Modelscope t2v¶

Documentation¶

Class name: Modelscopet2v
Category: cspnodes/modelscope
Output node: False

The Modelscopet2v node is designed for transforming text inputs into visual outputs, leveraging advanced models to interpret and visualize textual descriptions in a visual format. This node encapsulates the process of text-to-visual conversion, enabling the creation of images or visual representations based on textual input.

Input types¶

Required¶

prompt
- The 'prompt' parameter specifies the textual input that describes the desired visual output. It plays a key role in guiding the model towards generating images that align with the given description, directly influencing the thematic and stylistic aspects of the generated visual content.
- Comfy dtype: STRING
- Python dtype: str
negative_prompt
- The 'negative_prompt' parameter provides textual input that describes undesired aspects of the visual output. It helps in refining the generated images by steering the model away from unwanted characteristics, thus fine-tuning the final visual representation.
- Comfy dtype: STRING
- Python dtype: str
model_path
- Specifies the path to the model used for generating visual content. This parameter allows for the selection of different models, potentially offering various styles or capabilities.
- Comfy dtype: STRING
- Python dtype: str
num_inference_steps
- Determines the number of steps the model will take during the inference process. A higher number of steps can lead to more detailed and coherent visual outputs.
- Comfy dtype: INT
- Python dtype: int
guidance_scale
- Controls the degree to which the model adheres to the prompt. A higher guidance scale can result in images that more closely match the provided description.
- Comfy dtype: FLOAT
- Python dtype: float
seed
- Sets the random seed for generating visual content, ensuring reproducibility of results.
- Comfy dtype: INT
- Python dtype: int
width
- Specifies the width of the generated visual content in pixels.
- Comfy dtype: INT
- Python dtype: int
height
- Specifies the height of the generated visual content in pixels.
- Comfy dtype: INT
- Python dtype: int
num_frames
- Determines the number of frames to be generated for video content, defining the length of the output video.
- Comfy dtype: INT
- Python dtype: int

Output types¶

image
- Comfy dtype: IMAGE
- This output represents the generated visual content based on the textual descriptions provided as input.
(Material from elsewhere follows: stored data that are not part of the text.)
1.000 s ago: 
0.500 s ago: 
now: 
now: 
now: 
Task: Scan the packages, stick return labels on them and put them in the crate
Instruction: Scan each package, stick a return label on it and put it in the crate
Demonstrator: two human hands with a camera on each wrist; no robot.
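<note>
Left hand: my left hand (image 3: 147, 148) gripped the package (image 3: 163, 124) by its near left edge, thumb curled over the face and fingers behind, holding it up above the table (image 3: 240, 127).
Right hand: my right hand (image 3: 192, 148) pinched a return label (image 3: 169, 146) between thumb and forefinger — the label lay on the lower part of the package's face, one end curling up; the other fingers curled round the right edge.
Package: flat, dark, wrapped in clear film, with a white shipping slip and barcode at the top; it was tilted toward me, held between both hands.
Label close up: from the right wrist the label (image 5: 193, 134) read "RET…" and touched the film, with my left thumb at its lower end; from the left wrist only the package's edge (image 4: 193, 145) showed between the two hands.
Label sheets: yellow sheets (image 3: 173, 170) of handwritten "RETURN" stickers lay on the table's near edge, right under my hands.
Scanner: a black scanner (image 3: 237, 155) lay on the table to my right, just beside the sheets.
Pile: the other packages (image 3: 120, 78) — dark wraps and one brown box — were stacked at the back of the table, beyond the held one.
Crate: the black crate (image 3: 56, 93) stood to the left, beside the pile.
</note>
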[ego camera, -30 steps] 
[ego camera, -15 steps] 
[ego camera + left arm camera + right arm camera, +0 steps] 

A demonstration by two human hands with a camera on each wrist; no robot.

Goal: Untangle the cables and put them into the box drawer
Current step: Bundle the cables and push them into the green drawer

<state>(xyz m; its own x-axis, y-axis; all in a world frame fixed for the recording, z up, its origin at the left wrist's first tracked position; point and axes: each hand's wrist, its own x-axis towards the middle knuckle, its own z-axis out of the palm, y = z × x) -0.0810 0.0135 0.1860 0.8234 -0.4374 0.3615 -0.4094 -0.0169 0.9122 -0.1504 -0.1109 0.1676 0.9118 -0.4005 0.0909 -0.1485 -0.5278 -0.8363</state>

It encapsulates the text-to-visual conversion logic, producing images or video frames.
- Python dtype: torch.Tensor

Usage tips¶

Infra type: GPU
Common nodes: unknown

Source code¶

class Modelscopet2v:
    @classmethod
    def INPUT_TYPES(cls):
        return {
            "required": {
                "prompt": ("STRING", {}),
                "negative_prompt": ("STRING", {"default": None}),
                "model_path": ("STRING", {"default": "cerspense/zeroscope_v2_576w"}),
                "num_inference_steps": ("INT", {"default": 25}),
                "guidance_scale": ("FLOAT", {"default": 9.0}),
                "seed": ("INT", {"default": 42}),
                "width": ("INT", {"default": 576}),
                "height": ("INT", {"default": 320}),
                "num_frames": ("INT", {"default": 24}),
            }
        }

    RETURN_TYPES = ("IMAGE",)
    FUNCTION = "generate_video_frames"
    CATEGORY = "cspnodes/modelscope"

    def generate_video_frames(self, prompt, model_path, num_inference_steps, height, width, num_frames, guidance_scale, negative_prompt, seed):
        # Set up the generator for deterministic results if seed is provided
        generator = torch.Generator()
        if seed is not None:
            generator.manual_seed(seed)

        pipe = DiffusionPipeline.from_pretrained(model_path, torch_dtype=torch.float16)
        pipe.scheduler = DPMSolverMultistepScheduler.from_config(pipe.scheduler.config)
        pipe.enable_model_cpu_offload()

        # Added generator to the pipe call
        video_frames = pipe(prompt, num_inference_steps=num_inference_steps, height=height, width=width, num_frames=num_frames, guidance_scale=guidance_scale, negative_prompt=negative_prompt, generator=generator).frames

        # Ensure video_frames is a PyTorch tensor
        if not isinstance(video_frames, torch.Tensor):
            video_frames = torch.tensor(video_frames, dtype=torch.float32)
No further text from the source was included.